If you're referring to the paper I linked to, their experiments use bona fide 3-party Turing tests as per Turing's original "Imitation Game".

delusional · 2025-06-09T15:06:05 1749481565

It's hard to say what a "bona fide 3-party Turing test" is. The paper even has a section trying to tackle that issue.

I think trying to discuss the minutia of the rules is a path that leads only to madness. The Turing test was always meant to be a philosophical game. The point was to establish a scenario in which a computer could be indistinguishable from a human. Carrying it out in reality in meaningless, unless you're willing to abandon all intuitive morality.

Quite frankly, I find the paper you linked misguided. If it was undertaken by some college students, then it's good practice, but if it was carried out by seasoned professionals they should find something better to do.

akoboldfrying · 2025-06-09T22:43:56 1749509036

I only read the abstract, but if the body bears it out and there were decent sample sizes, I think it's interesting and worthwhile.

> The Turing test was always meant to be a philosophical game.

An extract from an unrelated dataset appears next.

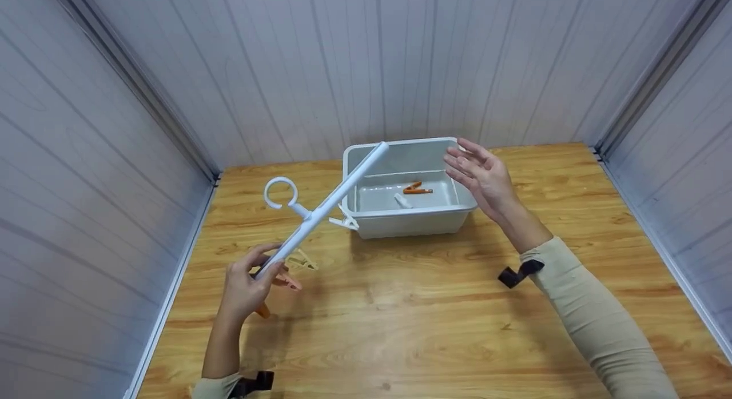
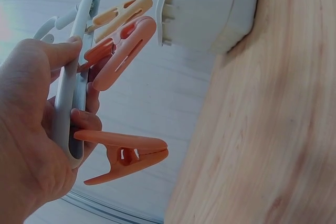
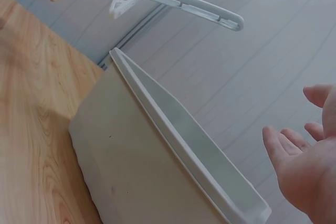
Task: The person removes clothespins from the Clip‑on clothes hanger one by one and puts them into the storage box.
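Observation:
My left hand (image 1: pixel 247 283) grips one end of a white clip hanger (image 1: pixel 337 194), which slants up and away toward the bin, its ring hook (image 1: pixel 280 192) on the left side. From the bar hang an orange clothespin (image 2: pixel 128 155), a pink clothespin (image 2: pixel 123 55), a yellow clothespin (image 2: pixel 122 17) and a white clothespin (image 3: pixel 125 4). The bar's far half carries none. Over the right rim of a light grey bin (image 1: pixel 412 224), my right hand (image 1: pixel 483 176) is held with fingers spread and nothing in it. Inside the bin lie another orange clothespin (image 1: pixel 417 188) and another white clothespin (image 1: pixel 403 200).
The bin stands on a wood-grain table (image 1: pixel 412 319) near the back wall (image 1: pixel 412 62). Pale panels also rise at the left and right. A black strap (image 1: pixel 520 272) sits at the right wrist, and a similar one at the left.

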Demonstrator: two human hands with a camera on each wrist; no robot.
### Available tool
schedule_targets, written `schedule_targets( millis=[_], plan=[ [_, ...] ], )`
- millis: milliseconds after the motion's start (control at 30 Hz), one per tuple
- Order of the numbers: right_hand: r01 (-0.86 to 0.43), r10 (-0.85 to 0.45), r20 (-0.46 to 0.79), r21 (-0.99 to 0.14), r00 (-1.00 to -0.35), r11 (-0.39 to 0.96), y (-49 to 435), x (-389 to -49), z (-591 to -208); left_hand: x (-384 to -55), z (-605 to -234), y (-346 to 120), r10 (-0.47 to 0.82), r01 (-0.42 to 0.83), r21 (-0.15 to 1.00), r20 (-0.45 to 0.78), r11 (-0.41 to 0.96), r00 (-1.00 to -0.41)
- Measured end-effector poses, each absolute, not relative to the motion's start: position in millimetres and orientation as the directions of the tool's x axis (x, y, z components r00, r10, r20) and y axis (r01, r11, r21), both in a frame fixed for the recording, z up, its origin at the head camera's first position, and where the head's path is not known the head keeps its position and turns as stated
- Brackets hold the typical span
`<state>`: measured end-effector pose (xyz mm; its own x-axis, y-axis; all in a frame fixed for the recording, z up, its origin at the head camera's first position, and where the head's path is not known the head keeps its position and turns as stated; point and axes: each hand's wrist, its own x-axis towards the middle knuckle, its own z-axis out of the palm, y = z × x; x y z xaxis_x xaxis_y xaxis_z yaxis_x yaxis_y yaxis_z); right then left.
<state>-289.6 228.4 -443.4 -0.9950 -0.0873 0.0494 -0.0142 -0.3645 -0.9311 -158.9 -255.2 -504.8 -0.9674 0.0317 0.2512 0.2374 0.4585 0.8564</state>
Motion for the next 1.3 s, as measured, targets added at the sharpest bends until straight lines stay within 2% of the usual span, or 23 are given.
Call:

Says who? Not Alan Turing.

absummer · 2025-06-09T11:48:25 1749469705

The original Turing game was about testing for a male of female player.

If you want to know more about that, or this research, you could try asking AI for a no-fluff summary.

The Transformer architecture and algorithm and matrix multiplication are a bit more involved. It would be hard to keep those inside your chain-of-thought / working memory and still understand what is going on here.

delusional · 2025-06-09T12:18:49 1749471529

> If you want to know more about that, or this research, you could try asking AI for a no-fluff summary.

Or I could just read it. With my human eyes. It's like a single page.

amelius · 2025-06-09T11:09:46 1749467386

It's a Turning test with human-prefiltered responses at best.